I am a history geek. Invite me over for pizza, beer and a two hour documentary of anything history and I’m there.
I think it all started when I was a boy. Every Sunday night a one hour documentary called World at War was on. It was made in the early 1970’s and I remember being drawn to its honesty. I came from a time of sugar coating but this particular documentary was raw.
One night an entire episode was devoted to Dachau. I remember how it shook my young mind. It scared me. It angered me, but above all I felt helpless.
I knew when we visited Dachau it would be unlike any town I had seen on our tour. But still, I could not help but wonder, would the emotions I had when I was a boy be there that day?
Writers connect with their characters and create a world that is real. But Dachau wasn’t my world or my creation. Would our visit be nothing more than empty buildings?
I’m your typical tourist. I’m the one holding the camera in one hand and a video camera in the next. But something was different when we exited the bus that day. There would be no video.
It didn’t feel right.
We arrived at a gate that I recognized from the documentary. We traveled down a long hallway. To our left and our right was where they were forced to live.
I kept thinking who these people might have been. Were they shop owners, shoe makers or farmers? Whatever they were they were now being held prisoner by their former neighbors.
I entered these tiny places they called home, curious to the stories they might tell. But did I want to hear their stories, I asked. Can’t I go back to being a tourist?
Is it that simple to forget?
I touched the walls they leaned on and placed my shoes on the floors they walked. I wondered if I waited long enough would I feel their echoes?

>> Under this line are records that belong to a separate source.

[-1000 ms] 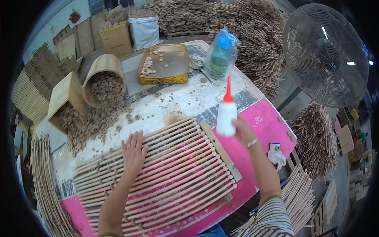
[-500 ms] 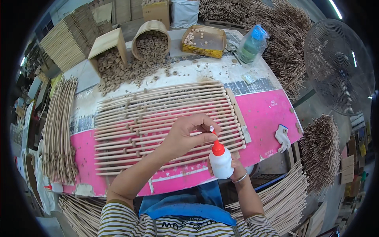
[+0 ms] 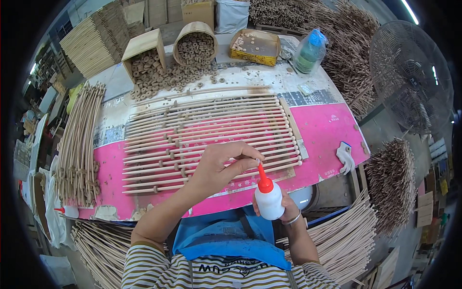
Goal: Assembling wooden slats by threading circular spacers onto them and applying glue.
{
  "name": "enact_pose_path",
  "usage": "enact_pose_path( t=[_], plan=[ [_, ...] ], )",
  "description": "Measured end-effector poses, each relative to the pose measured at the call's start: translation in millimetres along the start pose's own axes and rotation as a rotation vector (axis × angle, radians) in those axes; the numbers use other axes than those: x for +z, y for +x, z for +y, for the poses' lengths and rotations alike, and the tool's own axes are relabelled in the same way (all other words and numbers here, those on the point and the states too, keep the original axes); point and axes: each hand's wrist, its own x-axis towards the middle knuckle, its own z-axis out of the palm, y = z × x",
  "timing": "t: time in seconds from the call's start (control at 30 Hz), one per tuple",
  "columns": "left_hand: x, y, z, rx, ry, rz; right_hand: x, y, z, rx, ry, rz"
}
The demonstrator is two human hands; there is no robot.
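My right hand [image 3: 288, 208] is wrapped round a white squeeze bottle [image 3: 269, 202] with a red pointed nozzle [image 3: 264, 182], held upright, slightly tilted, above the table's near edge. My left hand [image 3: 225, 163] reaches across from the left, thumb and forefinger pinched at the very tip of the nozzle. A small whitish bit shows at those fingertips, too small to name. Beneath and beyond the hands lies a row of slim wooden sticks [image 3: 211, 137], side by side, with round knobs at their right ends and brown rings partway along several of them.
Brown wooden rings spill from a square wooden box [image 3: 144, 50] and a round wooden tub [image 3: 196, 44]. Behind are a yellow tray [image 3: 255, 47] and a bagged green bottle [image 3: 308, 53]. A glove [image 3: 345, 158] lies right; bundled sticks [image 3: 79, 149] lie left. A large fan [image 3: 413, 79] stands right.
My left fingertips have shifted to the nozzle's end, so more of the red nozzle shows. The white bit at them is less visible. The view has shifted slightly over the table.
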Motion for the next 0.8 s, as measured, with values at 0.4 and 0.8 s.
enact_pose_path(
  t=[0.4, 0.8],
  plan=[
    [-7.5, -7.4, 3.0, -0.076, 0.131, 0.01, -5.7, -10.9, 0.8, -0.037, -0.141, 0.138],
    [-6.9, -6.5, -1.4, 0.0, 0.442, -0.041, 1.3, -19.1, -23.3, -0.261, -0.637, 0.25]
  ],
)
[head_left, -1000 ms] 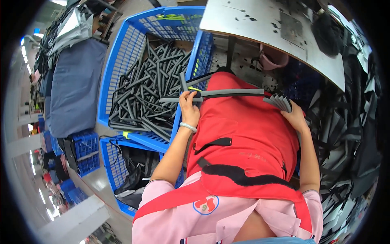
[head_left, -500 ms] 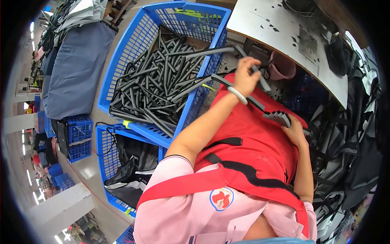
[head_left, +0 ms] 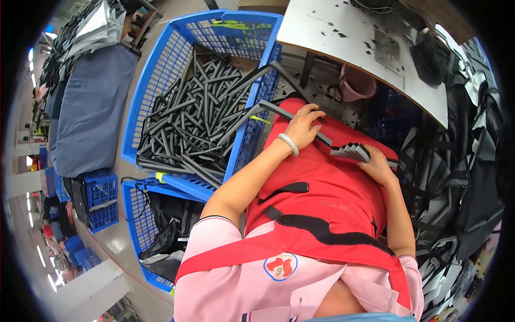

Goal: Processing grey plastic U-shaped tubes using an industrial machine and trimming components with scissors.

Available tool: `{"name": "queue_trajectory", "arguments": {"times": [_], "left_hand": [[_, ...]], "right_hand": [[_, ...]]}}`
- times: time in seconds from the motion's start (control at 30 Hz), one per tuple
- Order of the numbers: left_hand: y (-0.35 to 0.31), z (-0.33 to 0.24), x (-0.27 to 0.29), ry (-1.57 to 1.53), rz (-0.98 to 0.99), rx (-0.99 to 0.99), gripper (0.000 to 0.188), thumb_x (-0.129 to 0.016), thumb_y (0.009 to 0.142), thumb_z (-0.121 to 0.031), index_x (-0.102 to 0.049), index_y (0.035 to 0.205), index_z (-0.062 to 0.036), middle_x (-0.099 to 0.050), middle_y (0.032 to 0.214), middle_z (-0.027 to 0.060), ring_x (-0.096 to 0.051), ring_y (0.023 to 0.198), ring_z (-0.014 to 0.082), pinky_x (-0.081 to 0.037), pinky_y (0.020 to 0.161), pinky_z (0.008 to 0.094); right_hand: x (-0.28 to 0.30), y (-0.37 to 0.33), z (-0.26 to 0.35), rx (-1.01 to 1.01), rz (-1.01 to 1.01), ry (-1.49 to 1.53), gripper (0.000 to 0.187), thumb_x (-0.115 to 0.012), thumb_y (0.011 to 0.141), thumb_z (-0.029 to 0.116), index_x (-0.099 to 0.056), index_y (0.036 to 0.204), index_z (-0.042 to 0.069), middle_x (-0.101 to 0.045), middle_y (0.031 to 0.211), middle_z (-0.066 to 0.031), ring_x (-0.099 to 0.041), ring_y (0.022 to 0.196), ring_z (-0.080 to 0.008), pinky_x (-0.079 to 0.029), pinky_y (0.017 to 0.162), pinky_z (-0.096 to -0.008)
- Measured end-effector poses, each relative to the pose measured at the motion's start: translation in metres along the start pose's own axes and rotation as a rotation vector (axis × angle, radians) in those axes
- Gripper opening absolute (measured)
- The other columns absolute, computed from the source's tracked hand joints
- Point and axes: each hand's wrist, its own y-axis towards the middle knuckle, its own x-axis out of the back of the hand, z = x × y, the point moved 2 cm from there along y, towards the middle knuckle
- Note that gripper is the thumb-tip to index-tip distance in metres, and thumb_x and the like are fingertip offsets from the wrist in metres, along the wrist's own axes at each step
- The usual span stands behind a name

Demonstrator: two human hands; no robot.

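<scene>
My left hand (head_left: 303, 126), with a pale bangle at its wrist, is closed over a grey foam-like strip (head_left: 279, 111) on my red apron (head_left: 322, 182). The strip belongs to a linked strand running back to the blue basket; its stretch beneath my palm is hidden. My right hand (head_left: 377, 166) grips a stacked bunch of short grey strips (head_left: 351, 152) on my lap, thumb and fingers around its end. A short dark piece joins the strand to this bunch. Another strand (head_left: 289, 80) arches from the basket rim toward my left fingers.
To the left stands a large blue basket (head_left: 129, 142) heaped with grey strips (head_left: 196, 104). A smaller blue basket (head_left: 134, 214) holds black fabric. A white table (head_left: 322, 32) bears dark scraps, with a pink bin (head_left: 358, 85) below. Black and grey material (head_left: 456, 188) hangs at the right.
My left hand has come down and nearer to me, from raised with a strip in its fingers to low over my apron. My right hand still holds the bunch.
</scene>
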Motion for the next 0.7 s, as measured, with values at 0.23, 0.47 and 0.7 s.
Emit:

I’m not sure if the kids in our group fully understood the history but that’s understandable. Some things take a while to sink in.
When we left Dachau I felt empty, alone but most of all frustrated. It was a bad story with a bad ending. The only hope I see is a reminder that history tends to repeat itself and this is one repeat we cannot allow.
Maybe that’s why the camps of Dachau still exist. Maybe that’s why their echoes can still be heard.